Nonmetallic elements often have open structures; tend to gain or share electrons when they react with other substances; and do not form distinctly basic oxides.

Many are gases at room temperature; have relatively low densities; are poor electrical and thermal conductors; have relatively high ionisation energies and electronegativities; form acidic oxides; and are found naturally in uncombined states in large amounts.

Some nonmetals (black P, S, and Se) are brittle solids at room temperature (although each of these also have malleable, pliable or ductile allotropes).

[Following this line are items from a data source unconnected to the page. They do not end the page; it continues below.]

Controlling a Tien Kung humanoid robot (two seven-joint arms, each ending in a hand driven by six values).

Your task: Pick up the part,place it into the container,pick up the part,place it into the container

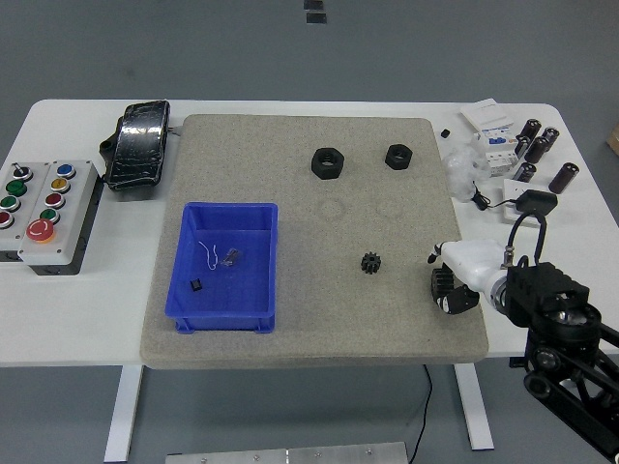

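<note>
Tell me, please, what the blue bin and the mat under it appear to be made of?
The blue bin looks like moulded plastic: uniform colour, slightly glossy walls, rolled rim. The mat seems to be felt or a similar fibrous fabric, grey-beige and matte, with faint ring imprints pressed into it.
</note>
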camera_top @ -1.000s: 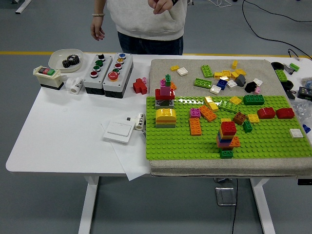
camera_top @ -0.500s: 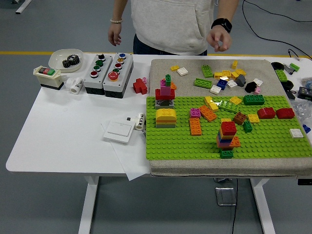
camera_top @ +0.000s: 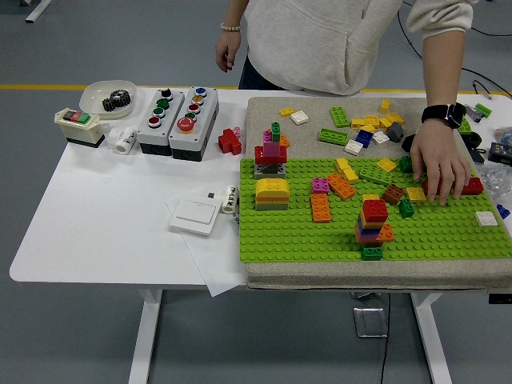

From left to right in the periodic table, the nonmetals can be divided into the reactive nonmetals and the noble gases. The reactive nonmetals near the metalloids show some incipient metallic character, such as the metallic appearance of graphite, black phosphorus, selenium and iodine. The noble gases are almost completely inert.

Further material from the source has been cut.